Miami Mayor Francis Suarez told the local news station on Monday that the previous day's protests in Cuba were "a spontaneous uprising that has never happened in the last 60 years. It happened in more than a dozen cities across Cuba."
"The United States and the international community must do something now," Suarez told the gathering outside the restaurant, according to the local CBS new station. "The people of Cuba need medicine. They are starving. They are in need of international help. Unless the Cuban military turns on the government, the people of Cuba will continue to be oppressed without any hope of freedom in the future."
"Sixty years of Communism, cruelty and oppression cannot last any longer!" Suarez, who had taken part in Sunday's demonstration, wrote on Twitter after denouncing Cuban police, who had beaten and detained some demonstrators.
Frustrated by the country's repressive dictatorship and the lack of food and medicine exacerbated by the coronavirus, thousands of Cubans took to the streets in dozens of cities across the country Sunday.
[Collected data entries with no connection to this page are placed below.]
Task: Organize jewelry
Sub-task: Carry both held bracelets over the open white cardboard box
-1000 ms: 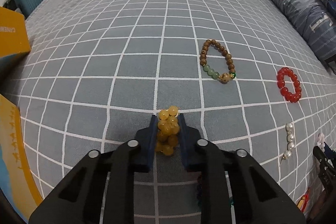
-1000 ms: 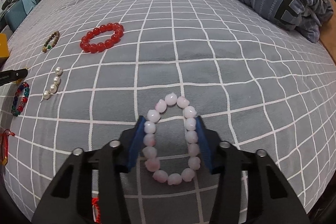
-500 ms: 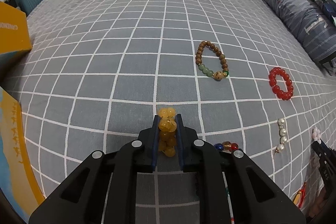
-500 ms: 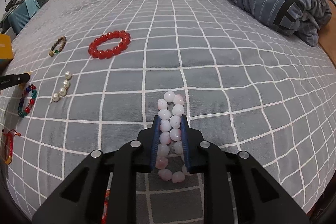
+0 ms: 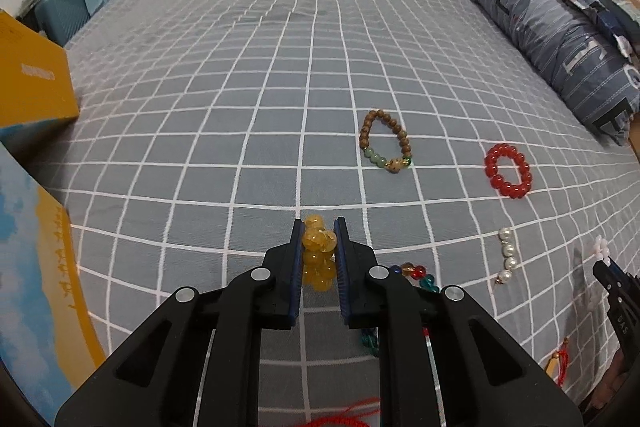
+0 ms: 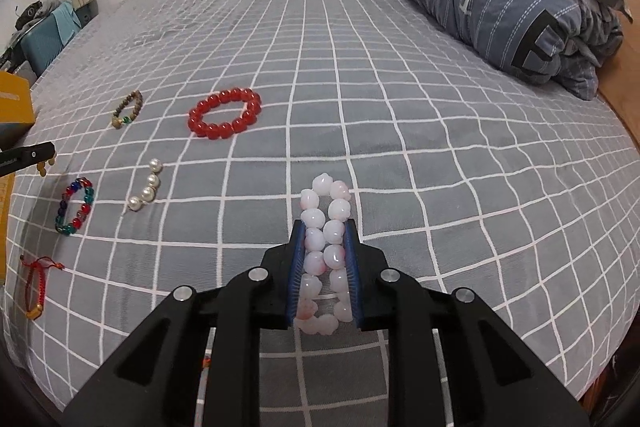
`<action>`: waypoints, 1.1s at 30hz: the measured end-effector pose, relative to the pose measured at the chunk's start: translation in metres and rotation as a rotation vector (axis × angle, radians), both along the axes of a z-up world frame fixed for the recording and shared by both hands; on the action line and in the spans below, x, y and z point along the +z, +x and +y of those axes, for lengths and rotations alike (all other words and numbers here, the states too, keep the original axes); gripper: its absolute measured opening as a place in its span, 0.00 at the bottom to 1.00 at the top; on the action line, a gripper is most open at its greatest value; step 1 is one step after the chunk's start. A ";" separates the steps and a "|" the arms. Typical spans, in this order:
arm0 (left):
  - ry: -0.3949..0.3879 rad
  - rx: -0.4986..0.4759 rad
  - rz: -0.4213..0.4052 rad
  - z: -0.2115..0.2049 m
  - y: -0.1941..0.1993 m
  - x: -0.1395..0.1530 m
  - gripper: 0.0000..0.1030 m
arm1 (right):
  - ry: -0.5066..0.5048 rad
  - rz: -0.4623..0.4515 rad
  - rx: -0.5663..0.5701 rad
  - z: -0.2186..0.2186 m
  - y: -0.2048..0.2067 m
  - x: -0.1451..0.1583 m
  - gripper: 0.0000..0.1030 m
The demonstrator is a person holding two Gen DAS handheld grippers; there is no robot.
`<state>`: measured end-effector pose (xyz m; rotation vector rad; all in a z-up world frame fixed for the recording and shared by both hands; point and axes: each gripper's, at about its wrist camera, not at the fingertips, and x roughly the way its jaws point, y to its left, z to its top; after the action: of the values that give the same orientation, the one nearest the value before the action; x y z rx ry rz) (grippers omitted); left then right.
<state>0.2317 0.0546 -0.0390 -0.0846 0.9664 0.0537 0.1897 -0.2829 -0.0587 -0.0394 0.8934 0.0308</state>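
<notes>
**Two bracelets pinched, one per gripper**

Left gripper (image 5: 319,227): squeezed tight on yellow bead bracelet (image 5: 317,253), beads bunched up between the blue pads (image 5: 297,263). Held just above the bed (image 5: 240,99), w/ gray cover & white grid lines.

Right gripper (image 6: 323,227): closed narrow on pink-white bead bracelet (image 6: 325,251), loop squashed into 2 rows of beads. Top beads poking out past the tips, bottom beads sitting back near the gripper body.

Rest of jewelry lying flat on the bed, all apart from each other:
- Brown wood bead bracelet (image 5: 385,141) w/ some green beads, ahead & a bit right of left gripper.
- Red bead bracelet (image 5: 508,170), further right.
- Short pearl string (image 5: 507,255), nearer, right side.
- Mixed color glass bead bracelet (image 5: 412,273), just beside left gripper's right finger, partly hidden under it.
- Red string bracelet (image 6: 37,283) w/ small gold bit, at far left in right wrist view.

Seen in right wrist view too: red bracelet (image 6: 225,113), pearls (image 6: 146,190), color beads (image 6: 75,206), brown one (image 6: 128,109).

Rolled blue-gray blanket (image 5: 560,39) along right edge of bed. Yellow box (image 5: 34,79) at left edge. Big yellow & blue box (image 5: 38,287) closer, at left.
</notes>
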 end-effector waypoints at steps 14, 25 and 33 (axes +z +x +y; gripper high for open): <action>0.017 0.000 -0.079 0.003 -0.047 0.043 0.14 | -0.001 -0.080 0.020 0.015 -0.031 0.042 0.18; 0.049 0.047 -0.134 0.011 -0.095 0.071 0.14 | -0.007 -0.140 0.063 0.036 -0.054 0.072 0.18; 0.052 0.075 -0.156 0.022 -0.123 0.085 0.14 | -0.011 -0.166 0.097 0.052 -0.067 0.089 0.18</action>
<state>0.1083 0.0763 0.0459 -0.0756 0.8050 0.1396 0.1225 -0.2304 0.0305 -0.0939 0.7256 0.1114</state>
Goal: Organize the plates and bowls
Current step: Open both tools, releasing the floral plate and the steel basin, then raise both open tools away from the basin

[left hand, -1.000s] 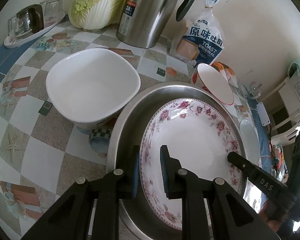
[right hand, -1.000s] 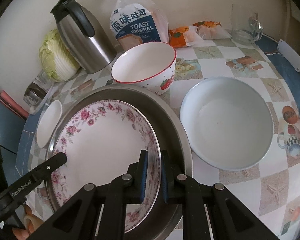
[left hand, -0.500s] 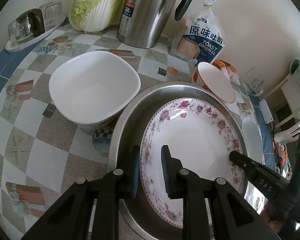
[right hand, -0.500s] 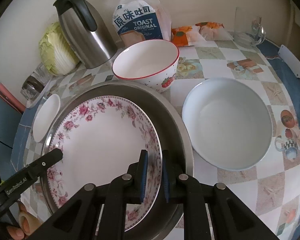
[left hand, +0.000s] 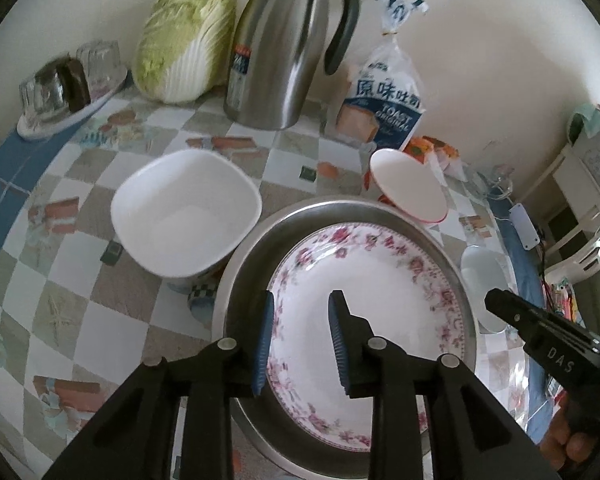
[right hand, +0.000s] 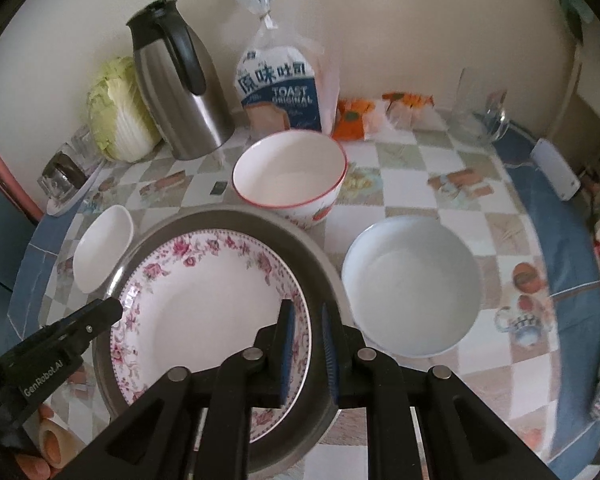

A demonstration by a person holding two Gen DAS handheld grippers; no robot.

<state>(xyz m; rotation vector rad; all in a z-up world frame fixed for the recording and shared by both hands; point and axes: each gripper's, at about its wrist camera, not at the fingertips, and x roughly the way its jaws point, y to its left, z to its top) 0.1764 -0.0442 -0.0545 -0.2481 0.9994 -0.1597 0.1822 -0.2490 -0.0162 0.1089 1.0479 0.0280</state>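
Floral plate (left hand: 374, 304) lying in a steel basin (left hand: 240, 276), ringed by square bowl (left hand: 186, 212), red-rimmed bowl (right hand: 290, 174), pale bowl (right hand: 412, 284), flask (left hand: 288, 44) and "TOAST ORIGINAL" bread (right hand: 278, 88); left gripper (left hand: 300, 340), opened wider than before, straddles its rim, right gripper (right hand: 306, 354) narrowly parted.

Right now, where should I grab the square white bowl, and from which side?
Take the square white bowl by its thin rim, one finger inside and one outside the wall. Probably best on the straight edge facing the left gripper, away from the corner crowding the steel basin. It stands upright and empty with flaring walls, too wide to span, so come down from above.
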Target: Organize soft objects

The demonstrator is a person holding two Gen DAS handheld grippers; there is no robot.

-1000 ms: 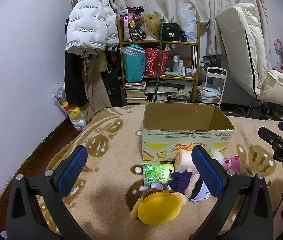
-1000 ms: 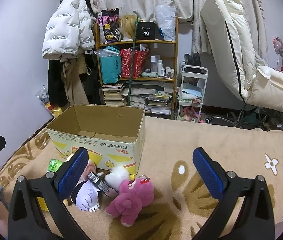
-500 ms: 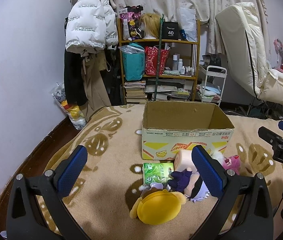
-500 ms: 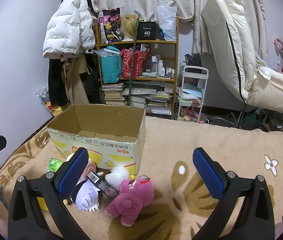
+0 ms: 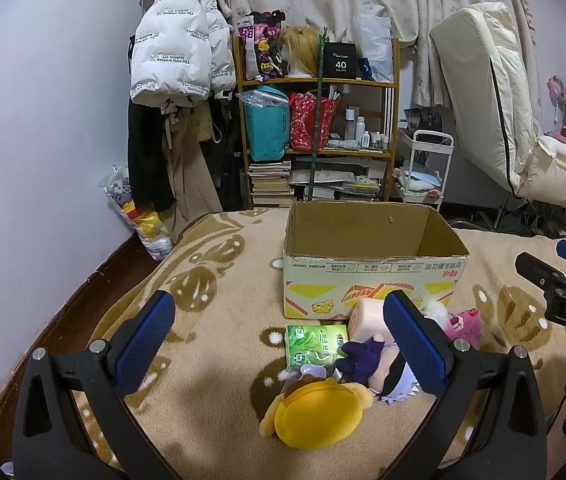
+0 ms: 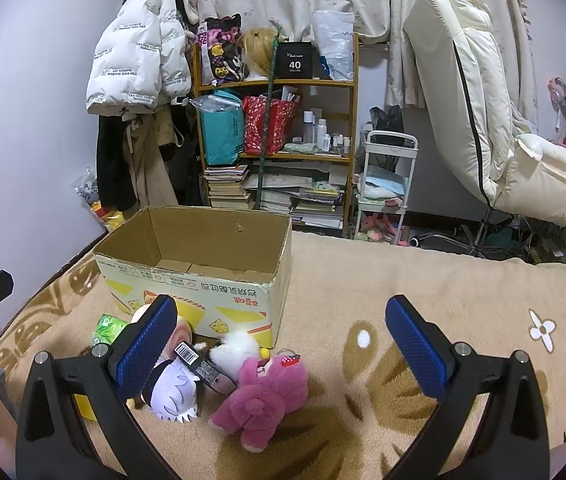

Inventario, a website specializing in Cuban data, tracked at least 25 protests in different locations throughout the island, the Miami Herald reported.
Many Americans of Cuban origin gathered in the U.S. as a gesture of support.
"I am very moved because I did not think it would take place," Aleida Lopez, a Cuban living in the U.S. state of Florida, told Agence France-Presse on Sunday.
"The young people have finally said 'enough is enough. We will do what the older ones could not do,'" Yanelis Sales, a Cuban American, told AFP.
Cuba's protests were the first major popular mobilization since the 1959 revolution that brought Fidel Castro to power. In Cuba, the only permitted gatherings are usually those of the Communist Party, AFP reported.
In Florida, state Governor Ron DeSantis said on Twitter that "Florida supports the people of Cuba who take to the streets against the tyrannical regime in Havana," AFP reported.
"The next few days will be decisive for Cubans who demand freedom," Florida Lieutenant Governor Jeanette Nunez told AFP on Monday.
On Monday, U.S. President Joe Biden urged Cuba to "refrain from any violence and any attempt to silence the people of Cuba."
He added: "The Cuban people are demanding their freedom from an authoritarian regime. I don't think we've seen anything like this protest in a long, long time, if, quite frankly, ever."
Cuban American Gianni Leyva, who was among 25 people who demonstrated in front of the White House in Washington on Monday, told AFP, "This is the start of change ... I hope that the Cuban people stay out there in the streets. I hope they fight. They fight for their freedom."
"Let's hope the president and Congress take a step in the right direction and help my country," Sergio Alvarez, a Cuban-born electrician, told AFP. He said his father died last year on the island for lack of medical care.
Some information for this report came from Agence France-Presse and The Associated Press.